» Task details:
What the answer must hold is the line containing "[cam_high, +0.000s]" and all lines after it through the end of the listing, copied exactly, with pictures left out.

*** Data segment Section Begins ***

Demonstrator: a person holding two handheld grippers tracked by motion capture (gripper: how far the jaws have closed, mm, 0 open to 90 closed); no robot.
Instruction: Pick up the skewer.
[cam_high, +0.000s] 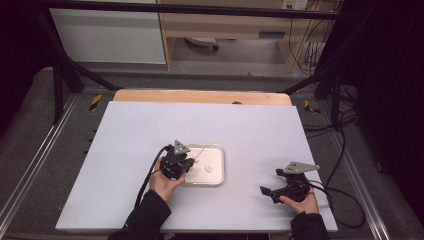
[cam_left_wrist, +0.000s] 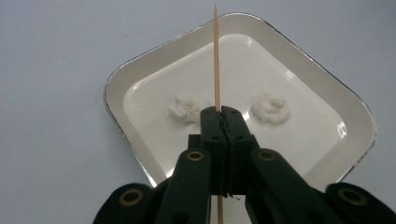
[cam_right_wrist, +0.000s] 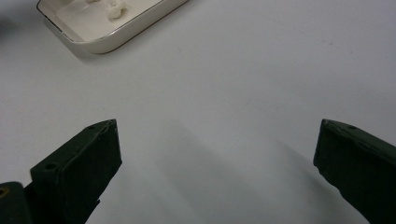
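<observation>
In the high view, the left gripper (cam_high: 192, 161) hangs over the near left part of a shallow white tray (cam_high: 219, 165) on the white tabletop (cam_high: 130, 145), with a thin wooden skewer (cam_high: 200, 151) slanting up and away from its tip; a small white lump (cam_high: 208, 169) lies in the tray just beside it. The right gripper (cam_high: 265, 192) rests low on the tabletop well to the right of the tray, with nothing near its tip. In the left gripper view, the jaws are pressed together and pinch the skewer (cam_left_wrist: 216, 60) at its lower part, so most of its length stands free, its sharp point over the far rim of the tray (cam_left_wrist: 116, 84). Two soft white lumps lie on the tray floor, one (cam_left_wrist: 184, 108) just left of the jaws and one (cam_left_wrist: 270, 108) to the right. The skewer looks light, stiff along its length yet easy to snap sideways; a hold low on the shaft, as here, leaves the point free to pierce. The lumps look soft and likely to crumble or stick. In the right gripper view, the jaws stand spread wide over bare tabletop (cam_right_wrist: 233, 93), and a corner of the tray (cam_right_wrist: 107, 39) lies at the upper left. No brand, label or writing can be read anywhere.
</observation>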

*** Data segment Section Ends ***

» Task response:
[cam_high, +0.000s] 
[cam_left_wrist, +0.000s] 
[cam_right_wrist, +0.000s] 
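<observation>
In the high view, the left gripper (cam_high: 192, 161) hangs over the near left part of a shallow white tray (cam_high: 219, 165) on the white tabletop (cam_high: 130, 145), with a thin wooden skewer (cam_high: 200, 151) slanting up and away from its tip; a small white lump (cam_high: 208, 169) lies in the tray just beside it. The right gripper (cam_high: 265, 192) rests low on the tabletop well to the right of the tray, with nothing near its tip. In the left gripper view, the jaws are pressed together and pinch the skewer (cam_left_wrist: 216, 60) at its lower part, so most of its length stands free, its sharp point over the far rim of the tray (cam_left_wrist: 116, 84). Two soft white lumps lie on the tray floor, one (cam_left_wrist: 184, 108) just left of the jaws and one (cam_left_wrist: 270, 108) to the right. The skewer looks light, stiff along its length yet easy to snap sideways; a hold low on the shaft, as here, leaves the point free to pierce. The lumps look soft and likely to crumble or stick. In the right gripper view, the jaws stand spread wide over bare tabletop (cam_right_wrist: 233, 93), and a corner of the tray (cam_right_wrist: 107, 39) lies at the upper left. No brand, label or writing can be read anywhere.
</observation>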

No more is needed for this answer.